9.       Save the new file as all_certs.pem

10.   Copy the file all_certs.pem to OpenSSL working directory

11.   Type: pkcs12 -export -in all_certs.pem -inkey mykey.pem -out all_certs.p12 -clcerts -passin pass:123456 -passout pass:123456

*the password is the one that we enter in step 6

OpenSSL> pkcs12 -export -in all_certs.pem -inkey mykey.pem -out all_certs.p12 -c lcerts -passin pass:123456 -passout pass:123456 Loading 'screen' into random state - done

12.   Type: pkcs12 -in all_certs.p12 -out final-cert.pem -passin pass:123456 -passout pass:123456

OpenSSL> pkcs12 -in all_certs.p12 -out final-cert.pem -passin pass:123456 -passo ut pass:123456 MAC verified OK

13.   Now we have the file final-cert.pem, this is the file that we will install in the controller.

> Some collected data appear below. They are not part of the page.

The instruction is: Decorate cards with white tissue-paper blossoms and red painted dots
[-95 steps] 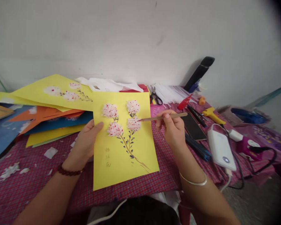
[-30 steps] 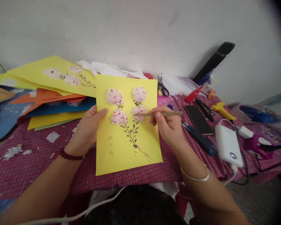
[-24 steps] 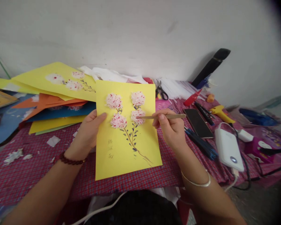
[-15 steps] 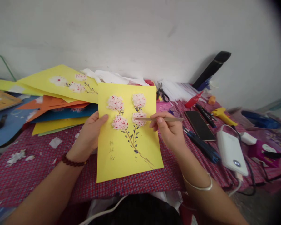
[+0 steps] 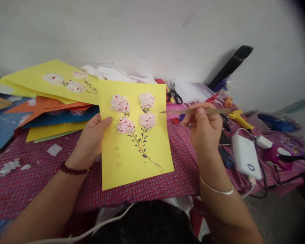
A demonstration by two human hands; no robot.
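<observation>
My left hand (image 5: 90,137) pinches the left edge of a yellow sheet of paper (image 5: 139,152), thumb on its front. Four fluffy white-pink flowers would be too exact to count: several fluffy flowers (image 5: 147,121) with red specks sit on it, above painted brown stems and dark leaves. Handwritten characters run down its lower left. Between the thumb and fingers of my right hand (image 5: 204,127) lies a thin wooden stick (image 5: 178,111), nearly level. Its reddish tip points left, over the sheet's right part, just right of the flowers and apart from them.
Scissors (image 5: 174,95), a red tube (image 5: 212,97), a yellow glue gun (image 5: 239,120) and a white power bank (image 5: 246,154) lie behind and right. At left are stacked coloured papers (image 5: 58,125), another yellow flower sheet (image 5: 38,76) and white scraps (image 5: 10,167) on the checked cloth (image 5: 73,189).
My right hand has drawn the stick away from the lower right flower, up and to the right. More red specks show on that flower than at first. My left hand still holds the sheet.
</observation>
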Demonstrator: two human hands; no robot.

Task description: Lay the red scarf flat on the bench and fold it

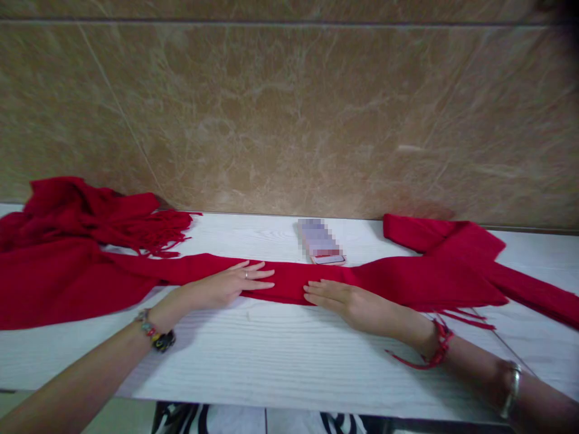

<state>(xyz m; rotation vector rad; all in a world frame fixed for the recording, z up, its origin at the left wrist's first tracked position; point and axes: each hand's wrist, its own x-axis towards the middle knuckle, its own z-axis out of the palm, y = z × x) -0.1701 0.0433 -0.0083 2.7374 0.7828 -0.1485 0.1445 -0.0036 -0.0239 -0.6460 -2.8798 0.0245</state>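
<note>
Brown marbled tiles rise directly behind your white table, whose far edge runs along the foot of the wall and whose near edge crosses just above the bottom of your view. You have a broad band of wood-grain tabletop between the cloth and the near edge, with your forearms reaching over it. Behind the cloth the strip is narrower, and a partly pixelated phone lies there, just beside the cloth's far edge.

Your red cloth lies across the table in front of you, its long axis running left to right, roughly parallel to the wall. Leftward it widens into a rumpled heap with fringe pointing right; rightward it broadens to a fringed end beside folded, crossing red lengths. You cannot tell whether these are all one piece.

Your left hand rests palm down on the narrow middle stretch, fingers extended and slightly spread. Your right hand lies flat to its right, fingers straight and close together, touching the cloth without grasping it.
</note>
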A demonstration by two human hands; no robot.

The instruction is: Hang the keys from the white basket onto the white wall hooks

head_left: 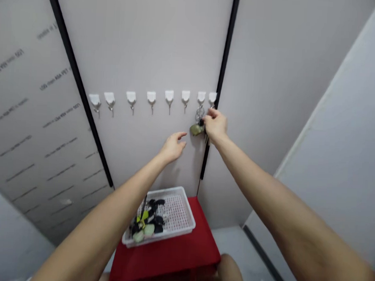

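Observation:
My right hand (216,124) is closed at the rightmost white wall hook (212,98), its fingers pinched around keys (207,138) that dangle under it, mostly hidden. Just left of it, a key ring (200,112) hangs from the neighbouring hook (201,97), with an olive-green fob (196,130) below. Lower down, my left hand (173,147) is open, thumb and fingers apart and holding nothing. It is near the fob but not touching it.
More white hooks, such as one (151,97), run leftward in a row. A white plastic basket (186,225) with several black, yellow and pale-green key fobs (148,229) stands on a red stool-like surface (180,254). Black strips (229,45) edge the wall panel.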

Put the file on computer which runs TFTP server and make sure that the controller has access to this computer (most of the problems can be found in this stage where firewalls, NAT and all kind of IP address issues prevent from the controller to access properly to the TFTP server)

From here there are two ways to download the certificate to the controller: web GUI or CLI, I prefer the CLI because it gives you an error output in case there is something wrong but I will show both ways.  

    

14.   Web GUI: enter the controller web GUI and go to Security (1) -> Web Auth (2) -> Certificate and check the Download SSL Certificate checkbox (3)

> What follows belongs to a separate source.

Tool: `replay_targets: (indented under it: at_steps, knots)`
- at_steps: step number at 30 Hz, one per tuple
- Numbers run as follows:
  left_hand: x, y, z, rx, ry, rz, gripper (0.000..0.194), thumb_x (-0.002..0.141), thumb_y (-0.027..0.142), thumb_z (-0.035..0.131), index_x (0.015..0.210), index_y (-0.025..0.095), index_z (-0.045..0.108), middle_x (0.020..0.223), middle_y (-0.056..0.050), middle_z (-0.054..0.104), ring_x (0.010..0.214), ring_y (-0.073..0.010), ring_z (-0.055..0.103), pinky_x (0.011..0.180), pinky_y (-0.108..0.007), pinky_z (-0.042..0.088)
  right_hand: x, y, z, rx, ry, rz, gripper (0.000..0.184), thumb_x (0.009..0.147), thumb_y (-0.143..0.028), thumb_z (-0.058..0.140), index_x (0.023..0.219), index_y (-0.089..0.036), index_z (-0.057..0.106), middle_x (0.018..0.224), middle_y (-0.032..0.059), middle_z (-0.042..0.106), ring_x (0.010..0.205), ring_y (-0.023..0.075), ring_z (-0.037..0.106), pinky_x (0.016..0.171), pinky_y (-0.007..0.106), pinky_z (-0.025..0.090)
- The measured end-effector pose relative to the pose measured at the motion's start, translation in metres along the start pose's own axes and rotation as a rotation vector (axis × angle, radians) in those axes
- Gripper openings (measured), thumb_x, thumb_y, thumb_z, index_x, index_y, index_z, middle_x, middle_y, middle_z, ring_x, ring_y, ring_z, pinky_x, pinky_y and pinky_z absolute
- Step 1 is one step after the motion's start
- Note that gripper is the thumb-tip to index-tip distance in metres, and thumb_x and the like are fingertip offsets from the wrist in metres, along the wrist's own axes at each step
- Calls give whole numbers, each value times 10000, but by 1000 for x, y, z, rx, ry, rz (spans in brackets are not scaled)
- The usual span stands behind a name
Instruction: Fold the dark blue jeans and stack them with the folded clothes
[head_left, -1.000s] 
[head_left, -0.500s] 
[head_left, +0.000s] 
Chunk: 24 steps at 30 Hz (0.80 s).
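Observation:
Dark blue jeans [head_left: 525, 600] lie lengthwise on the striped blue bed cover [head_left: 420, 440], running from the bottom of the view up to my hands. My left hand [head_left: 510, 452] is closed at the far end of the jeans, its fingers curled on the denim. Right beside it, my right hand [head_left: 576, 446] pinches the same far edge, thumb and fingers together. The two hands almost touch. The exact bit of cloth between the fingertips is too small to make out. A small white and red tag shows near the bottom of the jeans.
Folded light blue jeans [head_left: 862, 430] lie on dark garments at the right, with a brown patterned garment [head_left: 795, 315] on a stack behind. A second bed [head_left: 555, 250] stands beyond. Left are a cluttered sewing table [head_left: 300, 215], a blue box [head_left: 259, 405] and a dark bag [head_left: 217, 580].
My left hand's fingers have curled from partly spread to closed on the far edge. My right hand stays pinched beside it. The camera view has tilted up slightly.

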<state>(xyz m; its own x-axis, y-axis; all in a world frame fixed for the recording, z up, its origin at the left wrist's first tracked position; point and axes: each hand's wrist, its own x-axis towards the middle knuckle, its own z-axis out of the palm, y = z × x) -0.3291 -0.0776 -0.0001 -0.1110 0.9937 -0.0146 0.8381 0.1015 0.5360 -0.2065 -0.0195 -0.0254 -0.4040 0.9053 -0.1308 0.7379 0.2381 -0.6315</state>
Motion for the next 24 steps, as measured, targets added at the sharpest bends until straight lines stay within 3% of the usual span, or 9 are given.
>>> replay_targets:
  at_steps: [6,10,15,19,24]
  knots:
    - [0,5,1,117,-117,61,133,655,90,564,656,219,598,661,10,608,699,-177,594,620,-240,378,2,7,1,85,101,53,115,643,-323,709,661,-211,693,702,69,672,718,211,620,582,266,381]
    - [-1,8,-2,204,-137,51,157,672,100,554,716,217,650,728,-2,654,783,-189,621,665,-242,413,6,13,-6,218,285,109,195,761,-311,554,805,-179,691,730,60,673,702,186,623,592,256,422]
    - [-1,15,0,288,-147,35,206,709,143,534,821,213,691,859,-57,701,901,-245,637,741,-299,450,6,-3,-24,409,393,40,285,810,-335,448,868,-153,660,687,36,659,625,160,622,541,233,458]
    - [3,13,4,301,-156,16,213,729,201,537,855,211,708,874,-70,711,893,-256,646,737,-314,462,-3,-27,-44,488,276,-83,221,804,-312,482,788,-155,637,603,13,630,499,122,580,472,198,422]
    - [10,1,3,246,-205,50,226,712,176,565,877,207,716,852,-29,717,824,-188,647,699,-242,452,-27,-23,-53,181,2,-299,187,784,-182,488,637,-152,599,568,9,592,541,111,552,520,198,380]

15.   Type in the required information such the server IP, file name and password (from step 6), in the end click on Apply (in the upper right corner).

     

16.   After the controller will finish download the certificate he will redirect you to reboot system page to save the configuration and reload the controller for the certificate to take effect.

     

17.   CLI: login into the controller using SSH

18.   Type the following commands with the corresponding information:

transfer download mode tftp transfer download datatype webauthcert transfer download serverip <TFTP_SERVER_IP_ADDRESS> transfer download path \ transfer download filename <FILE_NAME> transfer download certpassword <PASSWORD>

19.   Type: transfer download start to start download and install the certificate

(Cisco Controller) >transfer download start Mode............................................. TFTP  Data Type........................................ Site Cert     TFTP Server IP................................... 172.16.0.80 TFTP Packet Timeout.............................. 6 TFTP Max Retries................................. 10 TFTP Path........................................ / TFTP Filename.................................... final-cert.pem This may take some time. Are you sure you want to start? (y/N) y TFTP Webauth cert transfer starting. TFTP receive complete... Installing Certificate. Certificate installed.                         Reboot the switch to use new certificate.

In the end reboot the switch by issuing the command reset system.

In order to verify go to Security->Web Auth->Certigficate on the controller web GUI and see the certificate details as validation dates and type.